The length of the side of the planar radiation electrode is adjusted so that the best point of the axial ratio of the patch antenna coincides with the frequency of the circularly polarized signal.

[0010] Further, the length of the side of the flat radiation electrode may be adjusted while the frequency width of the lower resonance frequency and the higher resonance frequency of the patch antenna is optimized.

If the conductive grounding member is longer in the length direction of the side of the plane radiation electrode that determines the higher resonance frequency of the patch antenna, the length of the four sides of the plane radiation electrode is made longer. If the conductive ground member is longer in the length direction of the side of the plane radiation electrode that determines the lower resonance frequency of the patch antenna, the length of the four sides of the plane radiation electrode is made shorter. The configuration may be adjusted as follows.

[0012]

DETAILED DESCRIPTION OF THE PREFERRED EMBODIMENTS An embodiment of the present invention will be described below with reference to FIGS. FIG. 1 is a plan view of an embodiment of the antenna device of the present invention. FIG. 2 is an antenna characteristic diagram of the antenna device of FIG. In FIG. 1, the same or equivalent members as those shown in FIGS. 3, 4 and 6 are denoted by the same reference numerals, and redundant description will be omitted.

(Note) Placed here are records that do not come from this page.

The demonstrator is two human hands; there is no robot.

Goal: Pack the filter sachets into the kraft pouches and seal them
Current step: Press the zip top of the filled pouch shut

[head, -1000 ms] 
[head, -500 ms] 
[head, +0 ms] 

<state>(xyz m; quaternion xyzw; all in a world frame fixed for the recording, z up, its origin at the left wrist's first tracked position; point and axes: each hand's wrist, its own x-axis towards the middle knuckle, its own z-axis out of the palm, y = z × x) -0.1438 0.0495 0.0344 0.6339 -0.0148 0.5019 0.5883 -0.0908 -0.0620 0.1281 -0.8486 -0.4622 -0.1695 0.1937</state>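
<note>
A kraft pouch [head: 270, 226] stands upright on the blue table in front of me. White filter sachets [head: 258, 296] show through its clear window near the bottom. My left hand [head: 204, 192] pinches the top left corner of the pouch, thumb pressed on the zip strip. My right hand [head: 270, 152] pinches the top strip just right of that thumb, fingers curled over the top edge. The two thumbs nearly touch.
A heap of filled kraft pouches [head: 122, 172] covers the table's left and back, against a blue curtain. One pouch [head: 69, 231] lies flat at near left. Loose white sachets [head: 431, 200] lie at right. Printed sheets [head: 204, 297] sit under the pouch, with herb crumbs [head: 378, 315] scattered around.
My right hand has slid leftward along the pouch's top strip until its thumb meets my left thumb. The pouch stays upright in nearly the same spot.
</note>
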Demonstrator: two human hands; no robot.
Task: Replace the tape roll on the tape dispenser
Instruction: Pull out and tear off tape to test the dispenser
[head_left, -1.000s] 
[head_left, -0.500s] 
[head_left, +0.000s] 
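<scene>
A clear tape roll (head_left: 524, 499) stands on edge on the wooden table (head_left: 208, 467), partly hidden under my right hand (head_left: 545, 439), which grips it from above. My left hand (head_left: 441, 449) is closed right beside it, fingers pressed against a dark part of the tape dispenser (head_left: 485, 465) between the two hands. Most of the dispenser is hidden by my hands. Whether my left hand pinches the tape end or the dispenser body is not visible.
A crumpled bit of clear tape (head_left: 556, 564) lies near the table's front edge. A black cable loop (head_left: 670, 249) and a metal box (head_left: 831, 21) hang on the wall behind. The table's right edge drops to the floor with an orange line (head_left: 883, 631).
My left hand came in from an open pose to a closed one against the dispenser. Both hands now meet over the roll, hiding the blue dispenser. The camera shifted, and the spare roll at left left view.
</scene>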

In the antenna device 30 shown in FIG. 1, the basic structure of the patch antenna 32 is the same as that of the conventional patch antenna 18, but the lengths WL 'and WH' of the sides of the plane radiation electrode 34 are set. Different. For example, when the conductive grounding member 28 has the higher resonance frequency f
If it is longer in the direction of one side WH 'where H' is set, first, the length WH 'of this side is set longer than before, and the higher resonance frequency fH' is set lower than before. Also,
The length WL 'of the other side of the plane radiation electrode 34 is set such that the lower set higher resonance frequency fH' and the lower set resonance frequency fL 'have an appropriate frequency width.
Is set longer than before. Then, the two resonance frequencies fL 'and fH' have appropriate frequency widths, and antenna characteristics whose frequencies are shifted to a relatively lower frequency with respect to the conventional antenna characteristics shown in FIG. 8 are obtained. Therefore, by such adjustment, the best point of the axial ratio is set to be the frequency fS of the circularly polarized signal to be transmitted and received.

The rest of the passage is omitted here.